* _Requirement_
When you reach the line in the listing below that contains "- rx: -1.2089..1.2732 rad", begin returning lines exactly as written, and stop after the line that contains "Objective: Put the". Return no other lines.

Task inputs START

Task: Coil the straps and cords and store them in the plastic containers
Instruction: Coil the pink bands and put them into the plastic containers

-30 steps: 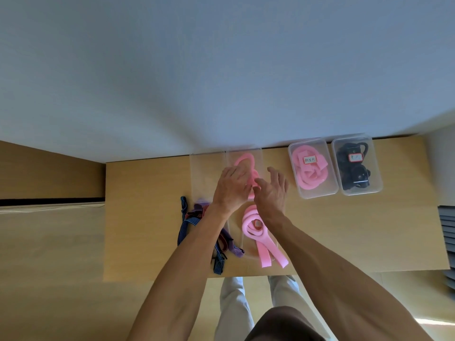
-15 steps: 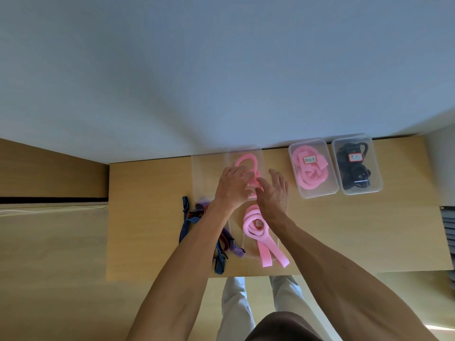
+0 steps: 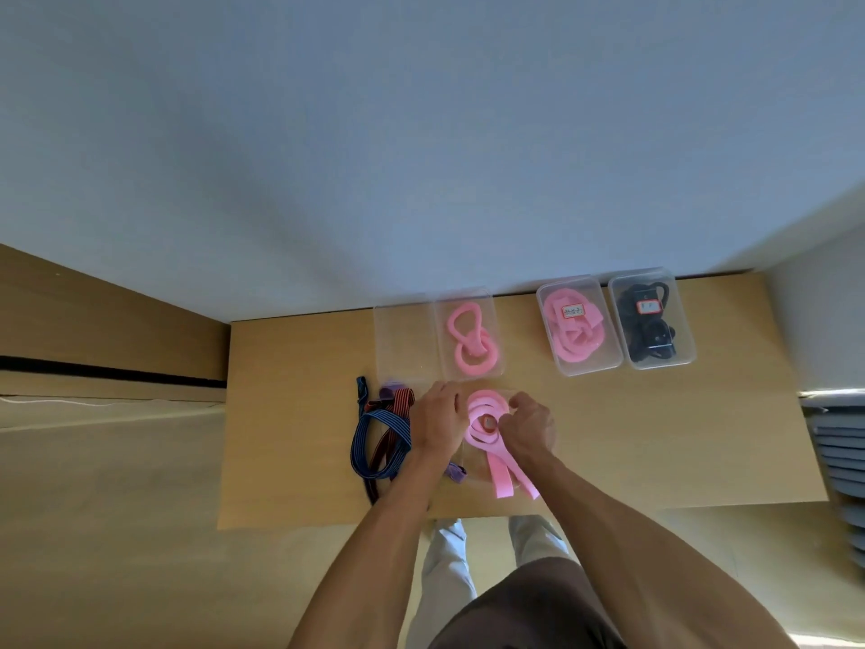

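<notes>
the person stood at a wooden table set against a pale wall, both forearms reaching forward over its near edge. between the two hands lay a pink strap, loosely coiled in flat loops, its two free ends trailing toward the person and just past the table's front part. it seemed to rest on or in a clear plastic piece there, though the blur made it hard to tell which.

the left hand sat at the coil's left side, fingers curled in against the loops. the right hand sat at the coil's right side, fingers bent and pinching the strap's outer loop. how firmly the left hand held the strap could not be told.

just beyond the hands stood an open clear container holding a pink cord wound into a figure-eight shape. touching its left side was another clear container, which looked bare inside.

to the left of the left hand lay a tangle of striped straps, blue and red, with a purple strap showing under the forearm.

further right, near the wall, two lidded containers stood side by side: one filled with pink strap and bearing a label, the other holding black cord, also labelled.
</notes>
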Demonstrator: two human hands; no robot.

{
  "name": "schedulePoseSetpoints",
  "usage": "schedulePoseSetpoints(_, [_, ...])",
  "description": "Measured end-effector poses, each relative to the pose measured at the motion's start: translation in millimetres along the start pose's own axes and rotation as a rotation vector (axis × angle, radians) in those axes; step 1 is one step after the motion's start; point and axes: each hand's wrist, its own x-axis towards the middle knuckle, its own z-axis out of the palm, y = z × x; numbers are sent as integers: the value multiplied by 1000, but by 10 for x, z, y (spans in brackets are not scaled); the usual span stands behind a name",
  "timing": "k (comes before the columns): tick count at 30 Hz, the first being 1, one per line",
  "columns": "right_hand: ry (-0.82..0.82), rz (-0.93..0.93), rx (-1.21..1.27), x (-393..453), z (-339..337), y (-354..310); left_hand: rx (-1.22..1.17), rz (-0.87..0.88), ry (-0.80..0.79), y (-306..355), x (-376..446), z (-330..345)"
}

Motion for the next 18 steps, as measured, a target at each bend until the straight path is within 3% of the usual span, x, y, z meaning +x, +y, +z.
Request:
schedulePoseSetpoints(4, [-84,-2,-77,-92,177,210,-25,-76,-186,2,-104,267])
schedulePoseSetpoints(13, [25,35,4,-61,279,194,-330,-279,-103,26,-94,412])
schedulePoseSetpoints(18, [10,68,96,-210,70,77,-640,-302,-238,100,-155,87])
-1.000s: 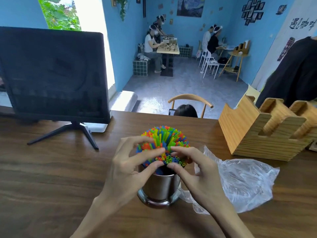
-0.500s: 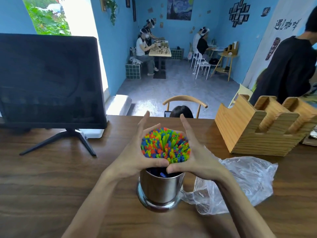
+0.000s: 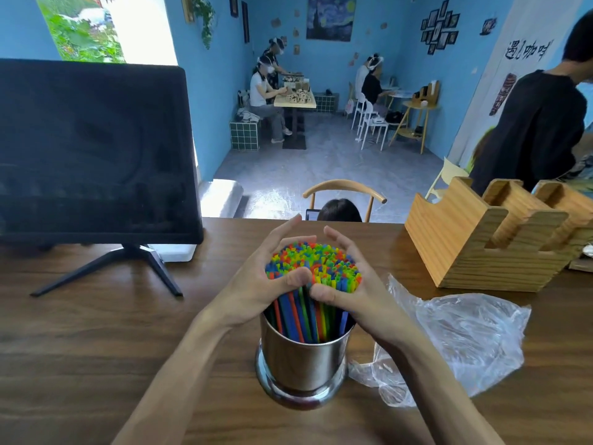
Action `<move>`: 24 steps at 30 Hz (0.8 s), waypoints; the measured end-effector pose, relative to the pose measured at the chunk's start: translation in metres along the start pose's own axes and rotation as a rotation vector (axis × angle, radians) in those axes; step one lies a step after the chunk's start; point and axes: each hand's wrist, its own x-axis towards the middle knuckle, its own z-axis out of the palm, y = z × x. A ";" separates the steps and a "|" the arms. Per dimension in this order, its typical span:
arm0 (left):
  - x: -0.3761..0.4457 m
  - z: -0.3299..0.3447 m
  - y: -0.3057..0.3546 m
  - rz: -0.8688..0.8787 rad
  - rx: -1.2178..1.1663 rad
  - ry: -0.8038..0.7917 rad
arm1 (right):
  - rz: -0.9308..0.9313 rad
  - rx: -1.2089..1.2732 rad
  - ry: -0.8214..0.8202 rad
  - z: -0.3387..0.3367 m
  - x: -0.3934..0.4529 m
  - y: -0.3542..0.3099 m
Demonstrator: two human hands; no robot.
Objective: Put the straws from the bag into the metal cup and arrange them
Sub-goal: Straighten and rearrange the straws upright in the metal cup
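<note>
A thick bundle of coloured straws [image 3: 316, 264] stands in a shiny metal cup [image 3: 303, 364] on the wooden table [image 3: 96, 348]. My left hand [image 3: 256, 284] cups the bundle from the left, thumb across its near side and fingers curved round the far side. From the right, my right hand [image 3: 349, 290] wraps the bundle the same way. The two thumbs nearly meet in front. An empty clear plastic bag [image 3: 462, 338] lies crumpled on the table just right of the cup.
A black monitor [image 3: 93, 152] on a tripod foot stands at the left back. A wooden slotted holder [image 3: 487, 239] sits at the right back. A person in black stands behind it. A chair back shows past the far table edge.
My hands have closed in round the straw bundle, gathering it tighter, and the straw tops now sit higher above the cup rim. The view has dipped slightly toward the cup.
</note>
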 end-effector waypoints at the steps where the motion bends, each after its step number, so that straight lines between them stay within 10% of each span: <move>1: 0.000 -0.002 0.002 -0.009 -0.004 -0.015 | -0.007 -0.005 0.001 -0.001 0.000 0.000; 24: 0.031 -0.023 0.054 -0.206 0.356 -0.006 | -0.065 -0.064 -0.041 -0.009 -0.002 -0.007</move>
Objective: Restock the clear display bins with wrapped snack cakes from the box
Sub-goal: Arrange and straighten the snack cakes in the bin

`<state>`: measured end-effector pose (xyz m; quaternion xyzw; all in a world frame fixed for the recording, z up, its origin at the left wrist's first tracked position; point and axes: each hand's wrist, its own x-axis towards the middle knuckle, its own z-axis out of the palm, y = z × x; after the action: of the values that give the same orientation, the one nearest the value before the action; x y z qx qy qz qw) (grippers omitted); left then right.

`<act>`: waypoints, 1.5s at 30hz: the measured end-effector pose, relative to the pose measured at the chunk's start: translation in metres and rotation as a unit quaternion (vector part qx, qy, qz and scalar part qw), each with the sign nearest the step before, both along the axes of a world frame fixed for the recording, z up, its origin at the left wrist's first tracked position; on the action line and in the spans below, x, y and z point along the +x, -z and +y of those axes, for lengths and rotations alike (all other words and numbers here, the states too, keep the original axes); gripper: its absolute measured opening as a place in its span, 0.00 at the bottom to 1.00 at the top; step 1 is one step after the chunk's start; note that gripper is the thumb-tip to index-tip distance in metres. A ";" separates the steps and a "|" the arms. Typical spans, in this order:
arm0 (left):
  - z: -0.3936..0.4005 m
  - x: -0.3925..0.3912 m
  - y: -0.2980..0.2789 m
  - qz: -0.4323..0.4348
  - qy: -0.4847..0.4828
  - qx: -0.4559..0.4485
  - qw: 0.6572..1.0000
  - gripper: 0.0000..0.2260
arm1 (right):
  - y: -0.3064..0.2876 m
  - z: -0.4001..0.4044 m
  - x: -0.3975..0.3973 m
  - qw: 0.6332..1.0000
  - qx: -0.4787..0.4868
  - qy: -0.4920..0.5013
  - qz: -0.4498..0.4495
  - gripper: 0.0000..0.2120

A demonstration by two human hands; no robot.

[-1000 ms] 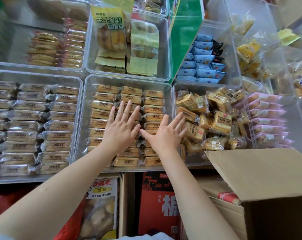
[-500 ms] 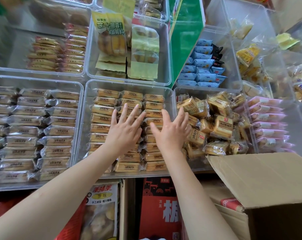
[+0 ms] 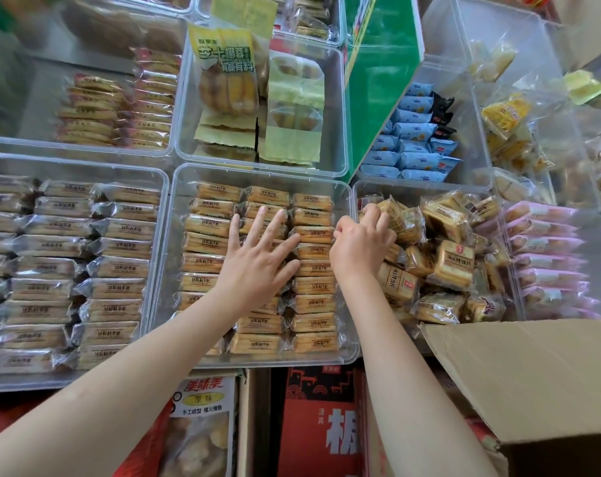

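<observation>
Neat rows of golden wrapped snack cakes (image 3: 313, 304) fill the clear middle bin (image 3: 257, 169). My left hand (image 3: 257, 266) lies flat on those rows with its fingers spread. To the right, a second clear bin (image 3: 419, 186) holds a loose heap of similar cakes. My right hand (image 3: 361, 244) reaches over the dividing wall into that heap, and its curled fingers grip a wrapped cake (image 3: 393, 211) at the heap's top left corner. The open cardboard box (image 3: 533, 373) stands at the lower right; its inside is hidden.
A bin of silver-wrapped cakes (image 3: 85, 270) lies on the left, pink packs (image 3: 547, 256) on the far right. Behind are bins with yellow-green bags (image 3: 230, 80), blue packs (image 3: 412, 142) and a green divider (image 3: 378, 63). Printed cartons (image 3: 319, 425) sit below the shelf edge.
My right hand moved right from the middle bin's rows into the loose heap and curled its fingers round a cake. My left hand stayed flat on the rows.
</observation>
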<state>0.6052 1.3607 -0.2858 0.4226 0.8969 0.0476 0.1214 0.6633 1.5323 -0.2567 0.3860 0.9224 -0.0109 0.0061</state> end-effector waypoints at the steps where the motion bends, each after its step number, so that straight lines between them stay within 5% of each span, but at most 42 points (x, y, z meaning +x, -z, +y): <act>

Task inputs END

* _Solved problem_
  - rx: -1.2089..1.2732 rad
  - ry: -0.8214..0.8202 rad
  - z: -0.3387..0.3367 m
  - x: -0.3934..0.4529 m
  - y: -0.3542..0.3099 m
Demonstrator: two human hands; no robot.
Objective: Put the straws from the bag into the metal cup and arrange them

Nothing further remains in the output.